Selain menulis Terjemahan dan Tafsir Al Quran, Mahmud Yunus banyak menulis buku-buku agama untuk bahan pelajaran sekolah dan bacaan umum. Menurut data, sepanjang hidupnya Mahmud Yunus menulis 49 judul buku dalam bahasa Indonesia dan 26 buku dalam bahasa Arab, di antaranya: Marilah Sembahyang Jilid I, II, III dan IV, Puasa dan Zakat, Haji Ke Mekkah, Hukum Warisan Dalam Islam, Soal Jawab Hukum Islam, Hukum Perkawinan Dalam Islam, Pelajaran Sembahyang Untuk Orang Dewasa, Manasik Haji Untuk Orang Dewasa, Beriman dan Berbudi Pekerti, Marilah Ke Al-Quran, Pokok-Pokok Pendidikan/Pengajaran, Ilmu Jiwa Kanak-Kanak, Metodik Khusus Pendidikan Agama, Pemimpin Pelajaran Agama, Sejarah Pendidikan Islam, Sejarah Pendidikan Islam Di Minangkabau, Sejarah Pendidikan Islam Di Indonesia, Pendidikan Di Negara-Negara Islam, Pedoman Dakwah Islamiyyah, Moral Pembangunan Dalam Islam, Ilmu Musthalah Hadits, Muzakaraat Ushulu al-Fiqh, Ilmu an-Nafs, Beberapa Kisah Nabi dan Khalifahnya, Al-Adyan, Al-Masaail al-Fiqhiyah ‘ala Madzahib Al-Arbaah, At-Tarbiyah wa Ta’lim dan Ilmu an-Nafs, Kamus Arab-Indonesia, Kesimpulan Isi Al-Quran, dan Do’a-Do’a Rasulullah.

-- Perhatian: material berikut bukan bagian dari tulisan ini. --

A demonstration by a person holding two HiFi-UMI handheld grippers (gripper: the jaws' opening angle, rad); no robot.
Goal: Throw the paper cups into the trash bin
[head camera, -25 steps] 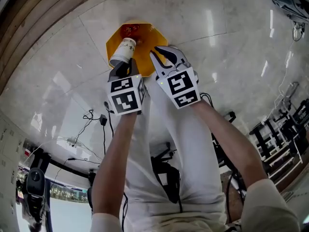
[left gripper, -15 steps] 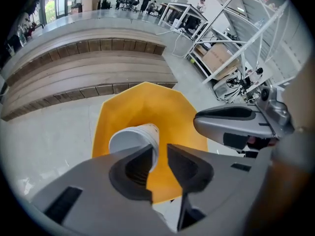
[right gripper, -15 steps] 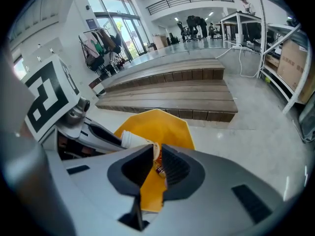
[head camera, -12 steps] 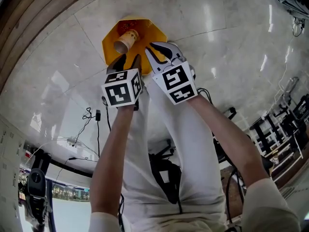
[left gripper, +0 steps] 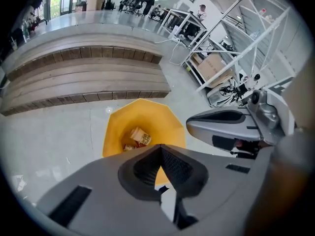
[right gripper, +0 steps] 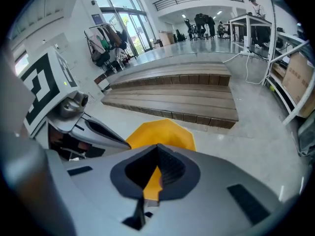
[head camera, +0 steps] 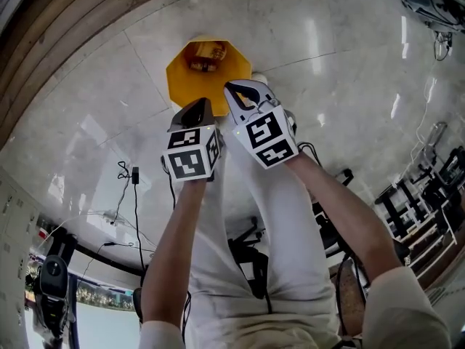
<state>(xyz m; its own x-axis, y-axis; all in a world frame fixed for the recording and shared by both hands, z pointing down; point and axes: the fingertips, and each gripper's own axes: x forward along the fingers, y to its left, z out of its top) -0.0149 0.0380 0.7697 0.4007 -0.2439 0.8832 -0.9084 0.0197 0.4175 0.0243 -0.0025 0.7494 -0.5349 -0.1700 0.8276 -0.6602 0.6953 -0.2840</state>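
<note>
A yellow eight-sided trash bin stands on the marble floor ahead of both grippers. Paper cups lie at its bottom; the left gripper view shows one cup on its side inside the bin. My left gripper hovers just short of the bin's near rim, jaws shut with nothing between them. My right gripper sits beside it to the right, also shut and empty. In the right gripper view the bin shows just beyond the closed jaws.
Wooden steps run behind the bin. Cables trail on the floor at the left. Metal shelving and racks stand to the right. The person's white-clad legs fill the lower middle of the head view.
The left gripper held a paper cup over the bin, let it go, and the cup dropped inside. The left jaws have shut again, empty. Both grippers drew back slightly.
</note>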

Prof. Dr. H. Mahmud Yunus wafat di Jakarta tanggal 16 Januari 1982, jenazahnya dimakamkan di Pemakaman IAIN Syarif Hidayatullah Jakarta, Jalan Semanggi Ciputat. Semoga pengabdian, perjuangan serta karyanya diterima di sisi Allah dan menjadi suri tauladan bagi segenap umat Islam karena pendidikan pada hakikatnya adalah satu-satunya tumpuan harapan masa depan bangsa.